During the 10-day period the plan was to be in effect, accounts it targeted continuously repeated its talking points. For example, Mark Levin tweeted that electors didn’t have the constitutional authority to certify the election; Candace Owens claimed that President Joe Biden “cheated”; Michael Knowles claimed that mail-in ballots gave him “little faith” in election integrity; and others harped on nonexistent voter fraud in states it referenced, such as Georgia and Michigan. Knowingly or not, each was participating in the effort to influence discourse to support Trump’s plan to overturn the election.

Live events are an additional part of the strategy the document lays out, both in the form of public shows of support and protests. It urges targeting elected officials at their homes and offices, including governors, lieutenant governors, locals, and “weak members.” It also calls for protests in Washington, D.C.

The 10-day timeline for these actions was Dec. 27, 2020 through Jan. 6, 2021, the day of the Capitol riot.

It’s unknown to what extent, if at all, the conservative social media influencers identified in the plan worked with Giuliani’s team to spread the lie that the election was stolen from Trump. It is clear that the team was willing to go to great lengths to keep him in office, including by utilizing a coordinated network of hundreds of influencers of various repute to spread misinformation about the election.

Another document in the 140-megabyte folder is an email from Ron Watkins claiming to have found “weak points” in Dominion Voting Systems’ manuals and security audits that could be used for fraud.
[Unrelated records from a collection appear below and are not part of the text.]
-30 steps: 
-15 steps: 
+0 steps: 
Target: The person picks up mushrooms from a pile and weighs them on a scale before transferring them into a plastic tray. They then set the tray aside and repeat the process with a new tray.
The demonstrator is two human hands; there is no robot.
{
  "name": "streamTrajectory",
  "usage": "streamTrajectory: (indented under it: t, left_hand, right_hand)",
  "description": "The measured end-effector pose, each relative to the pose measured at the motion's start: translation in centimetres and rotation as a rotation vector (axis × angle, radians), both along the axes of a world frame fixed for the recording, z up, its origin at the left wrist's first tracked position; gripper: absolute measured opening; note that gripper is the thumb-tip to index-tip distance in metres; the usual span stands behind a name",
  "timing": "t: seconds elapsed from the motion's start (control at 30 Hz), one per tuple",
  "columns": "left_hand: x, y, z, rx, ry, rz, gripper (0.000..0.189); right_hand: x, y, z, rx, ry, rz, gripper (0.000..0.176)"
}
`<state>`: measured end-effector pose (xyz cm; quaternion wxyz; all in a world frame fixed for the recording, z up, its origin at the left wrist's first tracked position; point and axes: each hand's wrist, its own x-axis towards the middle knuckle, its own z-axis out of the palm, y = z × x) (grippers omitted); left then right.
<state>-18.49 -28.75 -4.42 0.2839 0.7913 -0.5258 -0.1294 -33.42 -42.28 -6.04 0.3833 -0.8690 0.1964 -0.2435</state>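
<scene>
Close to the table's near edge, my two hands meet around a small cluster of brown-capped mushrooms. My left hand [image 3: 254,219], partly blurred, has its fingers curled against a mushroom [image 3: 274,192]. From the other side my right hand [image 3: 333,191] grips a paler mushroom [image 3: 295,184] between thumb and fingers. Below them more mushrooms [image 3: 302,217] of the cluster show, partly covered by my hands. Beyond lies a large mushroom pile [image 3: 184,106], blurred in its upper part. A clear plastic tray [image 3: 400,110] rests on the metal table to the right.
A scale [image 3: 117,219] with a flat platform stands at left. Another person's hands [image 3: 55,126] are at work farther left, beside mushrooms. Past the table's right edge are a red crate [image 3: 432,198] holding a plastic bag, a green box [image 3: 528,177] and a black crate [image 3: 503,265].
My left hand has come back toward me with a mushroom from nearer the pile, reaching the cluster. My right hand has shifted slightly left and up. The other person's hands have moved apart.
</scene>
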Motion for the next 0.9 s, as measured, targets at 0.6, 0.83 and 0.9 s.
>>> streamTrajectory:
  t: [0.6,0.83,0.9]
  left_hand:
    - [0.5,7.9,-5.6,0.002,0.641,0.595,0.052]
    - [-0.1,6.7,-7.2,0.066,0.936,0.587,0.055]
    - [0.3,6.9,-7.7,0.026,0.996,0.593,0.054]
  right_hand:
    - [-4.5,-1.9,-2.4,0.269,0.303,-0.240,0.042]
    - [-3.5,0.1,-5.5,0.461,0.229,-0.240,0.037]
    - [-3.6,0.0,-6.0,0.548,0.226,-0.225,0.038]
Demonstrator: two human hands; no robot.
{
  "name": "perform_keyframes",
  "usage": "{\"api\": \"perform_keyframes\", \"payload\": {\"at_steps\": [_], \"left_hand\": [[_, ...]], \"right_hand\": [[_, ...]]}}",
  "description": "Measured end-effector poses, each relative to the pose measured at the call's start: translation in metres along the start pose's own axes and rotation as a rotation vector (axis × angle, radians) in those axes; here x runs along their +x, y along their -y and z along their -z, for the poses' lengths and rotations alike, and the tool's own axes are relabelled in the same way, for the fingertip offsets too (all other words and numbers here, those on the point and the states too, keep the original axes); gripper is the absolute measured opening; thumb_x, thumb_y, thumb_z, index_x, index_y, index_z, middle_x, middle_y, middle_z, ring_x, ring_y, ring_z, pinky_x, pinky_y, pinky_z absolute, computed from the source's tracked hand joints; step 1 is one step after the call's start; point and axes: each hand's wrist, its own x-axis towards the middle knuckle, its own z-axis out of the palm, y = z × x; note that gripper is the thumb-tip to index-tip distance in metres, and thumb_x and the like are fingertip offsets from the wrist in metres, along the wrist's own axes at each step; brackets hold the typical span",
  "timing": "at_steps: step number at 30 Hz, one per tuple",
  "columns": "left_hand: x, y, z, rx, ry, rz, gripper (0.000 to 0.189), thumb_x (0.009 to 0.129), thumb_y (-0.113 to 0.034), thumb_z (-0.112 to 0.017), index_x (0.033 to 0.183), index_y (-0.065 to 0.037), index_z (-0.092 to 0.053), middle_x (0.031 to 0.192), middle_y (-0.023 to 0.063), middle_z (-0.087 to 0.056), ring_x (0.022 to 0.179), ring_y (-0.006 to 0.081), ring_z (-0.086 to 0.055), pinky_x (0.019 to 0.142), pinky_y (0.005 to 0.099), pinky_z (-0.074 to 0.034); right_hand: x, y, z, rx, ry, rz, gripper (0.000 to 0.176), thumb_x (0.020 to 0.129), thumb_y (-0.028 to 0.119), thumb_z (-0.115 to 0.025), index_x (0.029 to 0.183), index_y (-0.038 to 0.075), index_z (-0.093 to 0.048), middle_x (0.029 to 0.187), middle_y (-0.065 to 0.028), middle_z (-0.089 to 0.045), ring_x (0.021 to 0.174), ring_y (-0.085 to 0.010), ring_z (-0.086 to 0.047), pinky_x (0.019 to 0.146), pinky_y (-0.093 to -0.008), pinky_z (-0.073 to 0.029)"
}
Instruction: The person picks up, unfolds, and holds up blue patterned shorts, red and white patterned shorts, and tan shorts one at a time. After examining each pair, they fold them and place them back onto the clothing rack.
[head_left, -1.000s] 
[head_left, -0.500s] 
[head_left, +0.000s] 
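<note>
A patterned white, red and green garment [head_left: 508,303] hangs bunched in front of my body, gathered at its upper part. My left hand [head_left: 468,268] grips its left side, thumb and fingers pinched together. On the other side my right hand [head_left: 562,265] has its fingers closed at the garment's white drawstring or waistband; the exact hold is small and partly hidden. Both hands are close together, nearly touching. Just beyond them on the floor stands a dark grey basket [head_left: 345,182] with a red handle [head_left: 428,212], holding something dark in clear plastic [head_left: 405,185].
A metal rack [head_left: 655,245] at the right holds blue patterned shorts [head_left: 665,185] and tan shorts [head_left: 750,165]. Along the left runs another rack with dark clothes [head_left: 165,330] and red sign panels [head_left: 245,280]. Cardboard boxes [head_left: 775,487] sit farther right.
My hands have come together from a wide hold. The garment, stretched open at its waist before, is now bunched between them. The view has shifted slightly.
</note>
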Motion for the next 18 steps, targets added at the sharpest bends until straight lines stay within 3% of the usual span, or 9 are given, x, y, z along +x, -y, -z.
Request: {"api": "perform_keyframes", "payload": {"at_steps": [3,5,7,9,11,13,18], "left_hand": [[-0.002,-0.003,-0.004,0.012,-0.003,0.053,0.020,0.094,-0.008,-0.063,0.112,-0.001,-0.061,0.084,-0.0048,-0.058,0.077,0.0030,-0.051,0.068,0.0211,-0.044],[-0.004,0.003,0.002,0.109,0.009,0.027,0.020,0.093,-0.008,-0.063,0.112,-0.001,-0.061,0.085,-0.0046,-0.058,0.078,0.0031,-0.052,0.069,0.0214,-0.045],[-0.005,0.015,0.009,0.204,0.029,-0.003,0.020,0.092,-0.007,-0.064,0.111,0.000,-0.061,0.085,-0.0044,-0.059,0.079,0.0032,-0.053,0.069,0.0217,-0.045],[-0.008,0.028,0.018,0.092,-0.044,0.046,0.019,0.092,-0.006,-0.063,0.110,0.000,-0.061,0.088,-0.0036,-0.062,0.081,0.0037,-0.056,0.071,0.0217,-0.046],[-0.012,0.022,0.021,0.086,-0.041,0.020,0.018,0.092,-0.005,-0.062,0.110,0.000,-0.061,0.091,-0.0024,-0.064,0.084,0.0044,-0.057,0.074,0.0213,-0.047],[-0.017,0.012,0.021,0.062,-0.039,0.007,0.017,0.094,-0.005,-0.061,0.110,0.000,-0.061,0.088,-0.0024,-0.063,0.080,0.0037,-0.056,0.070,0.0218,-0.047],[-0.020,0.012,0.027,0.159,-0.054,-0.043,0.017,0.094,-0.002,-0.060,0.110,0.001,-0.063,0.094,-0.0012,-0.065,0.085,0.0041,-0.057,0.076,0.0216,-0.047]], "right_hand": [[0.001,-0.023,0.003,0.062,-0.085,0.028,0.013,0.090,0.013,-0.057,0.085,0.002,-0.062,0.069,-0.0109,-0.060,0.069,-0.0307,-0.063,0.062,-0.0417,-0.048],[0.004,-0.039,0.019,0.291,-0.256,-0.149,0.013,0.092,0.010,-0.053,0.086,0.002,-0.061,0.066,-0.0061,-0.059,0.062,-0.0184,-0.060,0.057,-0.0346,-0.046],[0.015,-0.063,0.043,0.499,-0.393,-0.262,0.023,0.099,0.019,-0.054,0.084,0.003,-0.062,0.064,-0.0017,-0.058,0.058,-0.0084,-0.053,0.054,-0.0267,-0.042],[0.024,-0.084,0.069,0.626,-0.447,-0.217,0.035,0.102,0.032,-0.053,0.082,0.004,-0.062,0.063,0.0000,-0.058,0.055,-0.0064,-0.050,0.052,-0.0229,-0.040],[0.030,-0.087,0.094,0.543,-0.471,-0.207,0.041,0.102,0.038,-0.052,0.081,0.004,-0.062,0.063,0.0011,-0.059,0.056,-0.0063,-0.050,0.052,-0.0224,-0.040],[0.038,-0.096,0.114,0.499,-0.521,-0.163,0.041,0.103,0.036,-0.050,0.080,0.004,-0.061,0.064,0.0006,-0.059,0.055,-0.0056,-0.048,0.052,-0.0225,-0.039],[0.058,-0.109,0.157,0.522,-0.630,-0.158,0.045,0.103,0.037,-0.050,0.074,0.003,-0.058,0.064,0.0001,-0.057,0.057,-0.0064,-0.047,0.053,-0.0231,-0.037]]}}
The document shows that Watkins, whom many believe to have been the person behind “Q,” sent this email to Giuliani associate Maria Ryan on the evening of Nov. 11.

“I am willing to volunteer time to help identify avenues for voter fraud and audit the Dominion Voting System[s] with the mindset of a penetration tester with the goal of finding any vulnerabilities or ‘features’ in the software which may have been utilized by bad actors to facilitate voter fraud,” Watkins wrote.

According to the document, Ryan forwarded the email to Kerik the next morning.

It’s not known if they took Watkins up on his offer or if the forwarded email was the extent of his association with the effort to reverse the election outcome.

Neither Ryan, Watkins, nor Kerik replied to emails the Daily Dot sent to the addresses listed on the document asking whether the email is authentic and whether Watkins did join their efforts.

The URL on Kerik’s email address on the document matches his website. Giuliani’s website is no longer active, but an archive shows that the URL on Ryan’s address matches his former site.

In the months after the November 2020 election, Watkins was among many, including Giuliani and Trump, who harped on Dominion Voting Systems. The company has since sued Giuliani and others for defamation based on these claims, which it vehemently denies. Neither Watkins nor Trump are among the defendants.

The strategic plan Kerik gave the Jan. 6 Committee includes an entire section on “Dominion machines fraud.”

The committee has been investigating the events that culminated with the Capitol riot for six months. While some of its findings have been made public, much has not.

In coming months, the bipartisan committee is planning a series of public hearings and reports to reveal what they’ve found. They intend to link Trump’s efforts to overturn the election to the deadly attack on American democracy.

“The full picture is coming to light, despite President Trump’s ongoing efforts to hide the picture,” Rep. Liz Cheney (R-Wy.) told U.S. News. “…I think this is one of the single most important congressional investigations in history.”